De la médiocrité du paysage audiovisuel !

Editorial La Presse

 

L’état dans lequel évolue le paysage audiovisuel tunisien est piteux. C’est le moins que l’on puisse dire. Un ascendant de médiocrité qui s’abat et qui prend de l’ampleur d’une année à l’autre : des contenus de moins en moins sérieux et constructifs, une tendance vers la banalisation et la légèreté à même de heurter les mœurs et les valeurs sociales, des programmes bâclés, des plateaux politiques mal conçus et partiaux, voire commandés…bref, dans tous les sujets abordés, le téléspectateur ou l’auditeur ne trouve guère, dans la majorité des cas, de produits respectables et professionnels qui l’enrichissent.

Paradoxalement, les radios et les télévisions n’ont pas su profiter de cette grande liberté d’agir (l’abc d’un média, c’est d’avoir la liberté de penser son contenu) qui est installée depuis 2011. On est passé du discours médiatique à sens unique, stéréotypé, en faveur de la propagande du régime, à des discours qui servent des clans, des partis, des personnes, des intérêts… C’est dire qu’on est passé de la « médiocrité dictatoriale » qui vous ment et vous impose son contenu lassant à une autre médiocrité populiste et orientée cherchant le « buzz » à tout prix. Et avec les réseaux sociaux qui grignotent des parts de marché et qui se transforment en des médias « reconnus » par le Tunisien, le paysage audiovisuel classique s’enfonce encore dans sa crise.

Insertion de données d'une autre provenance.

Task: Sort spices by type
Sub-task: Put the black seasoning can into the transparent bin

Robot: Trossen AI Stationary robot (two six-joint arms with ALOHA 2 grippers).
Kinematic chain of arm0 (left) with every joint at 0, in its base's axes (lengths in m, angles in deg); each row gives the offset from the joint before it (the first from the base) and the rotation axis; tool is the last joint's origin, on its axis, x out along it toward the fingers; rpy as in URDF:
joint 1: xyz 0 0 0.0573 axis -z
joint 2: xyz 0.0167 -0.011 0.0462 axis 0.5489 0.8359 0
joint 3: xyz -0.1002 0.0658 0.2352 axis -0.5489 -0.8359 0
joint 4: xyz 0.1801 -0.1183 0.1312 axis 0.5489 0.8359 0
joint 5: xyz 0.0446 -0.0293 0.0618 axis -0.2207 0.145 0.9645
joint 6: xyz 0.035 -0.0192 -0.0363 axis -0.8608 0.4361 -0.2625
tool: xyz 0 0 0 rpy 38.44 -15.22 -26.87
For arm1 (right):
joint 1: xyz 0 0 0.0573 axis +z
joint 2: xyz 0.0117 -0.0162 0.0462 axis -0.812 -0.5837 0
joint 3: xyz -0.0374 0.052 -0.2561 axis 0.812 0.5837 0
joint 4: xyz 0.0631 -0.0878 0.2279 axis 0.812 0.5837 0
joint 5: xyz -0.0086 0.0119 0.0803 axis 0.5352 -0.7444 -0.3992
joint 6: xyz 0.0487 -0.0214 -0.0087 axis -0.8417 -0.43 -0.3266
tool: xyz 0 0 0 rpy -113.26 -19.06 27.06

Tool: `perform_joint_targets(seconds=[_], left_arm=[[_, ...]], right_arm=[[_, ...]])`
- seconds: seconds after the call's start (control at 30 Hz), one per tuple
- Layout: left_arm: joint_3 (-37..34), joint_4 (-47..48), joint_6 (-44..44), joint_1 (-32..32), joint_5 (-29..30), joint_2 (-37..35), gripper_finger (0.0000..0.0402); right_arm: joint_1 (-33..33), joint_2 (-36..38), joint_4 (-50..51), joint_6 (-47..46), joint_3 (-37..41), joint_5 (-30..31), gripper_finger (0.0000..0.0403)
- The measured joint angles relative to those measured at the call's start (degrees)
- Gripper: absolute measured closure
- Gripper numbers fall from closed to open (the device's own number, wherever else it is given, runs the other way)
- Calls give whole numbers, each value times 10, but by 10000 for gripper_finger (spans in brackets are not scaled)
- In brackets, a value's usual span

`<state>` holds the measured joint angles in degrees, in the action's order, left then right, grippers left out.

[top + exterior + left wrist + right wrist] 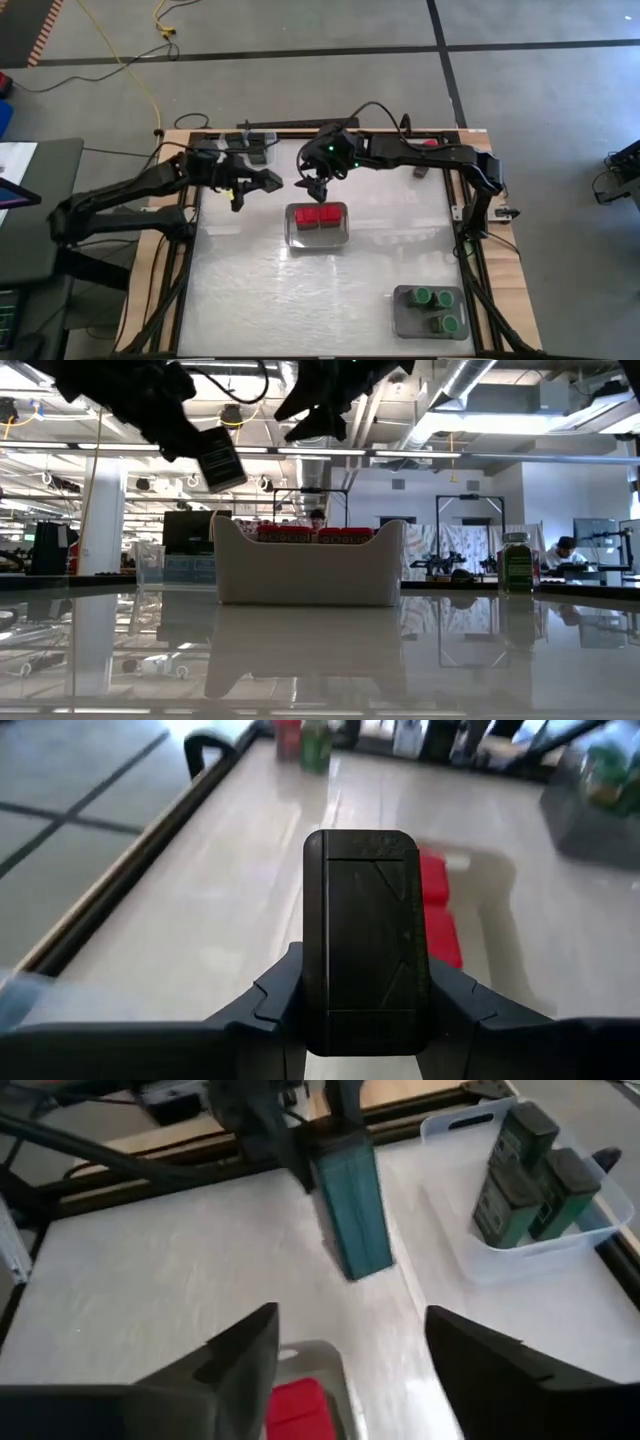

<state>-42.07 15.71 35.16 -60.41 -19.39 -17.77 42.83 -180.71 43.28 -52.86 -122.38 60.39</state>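
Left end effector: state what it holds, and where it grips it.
The left end effector holds a black boxy spice container, fingers clamped on its lower sides. The right end effector is empty.

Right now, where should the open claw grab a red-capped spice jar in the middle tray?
By its square red cap, straight from above: the tray's walls hide the body, only caps clear the rim. The right gripper hangs open close by; the left gripper holds a black spice box aside.
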Motion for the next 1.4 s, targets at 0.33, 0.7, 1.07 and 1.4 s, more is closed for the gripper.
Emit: perform_joint_targets(seconds=[0.33,0.7,1.07,1.4], left_arm=[[0,-114,26,32,0,56,279],[0,-194,50,70,9,93,278],[1,-225,57,80,43,93,278],[1,-217,29,81,44,92,278]], right_arm=[[0,-14,-9,94,0,-4,79],[-22,-15,-31,126,47,-52,85],[-18,-15,-70,155,57,-76,137],[-23,-15,-79,160,57,-76,243]])
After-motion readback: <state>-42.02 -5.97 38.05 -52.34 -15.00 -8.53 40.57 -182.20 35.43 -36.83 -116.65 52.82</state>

Il y a en cela une mauvaise gouvernance qui gangrène la plupart des chaînes de la place. On n’a pas de charte de travail, on ne forme pas les journalistes pour mieux servir le citoyen, et on enracine la culture du « buzz » et du sensationnel où l’annonceur impose ses choix. Et vous pouvez voir que la plupart des chaînes accentuent sur les plateaux polémiques avec un même modèle de programmes à base de chroniqueurs qui savent tout et qui tranchent, orientent, et se disputent entre eux rien que pour enflammer ceux et celles qui les regardent ou écoutent. Le plus grave dans cette crise de fond, c’est que l’on admet les dérives et la culture de la médiocrité au nom de l’audimat et de ce que veulent les gens. Au lieu d’élever le niveau et de proposer des contenus valorisants et profonds qui touchent le vécu des gens, les chaînes tombent et vont exprès vers le discours et le référentiel populistes et immoraux parfois qu’aiment certaines personnes en ces temps de dégradation morale. Au nom de la logique commerciale et financière, les chaînes oublient leur vocation. Et font un calcul erroné à terme. Ceci sans que les professionnels du domaine et l’instance de régulation n’interviennent pour sauver ce paysage audiovisuel en faillite et en dégénérescence.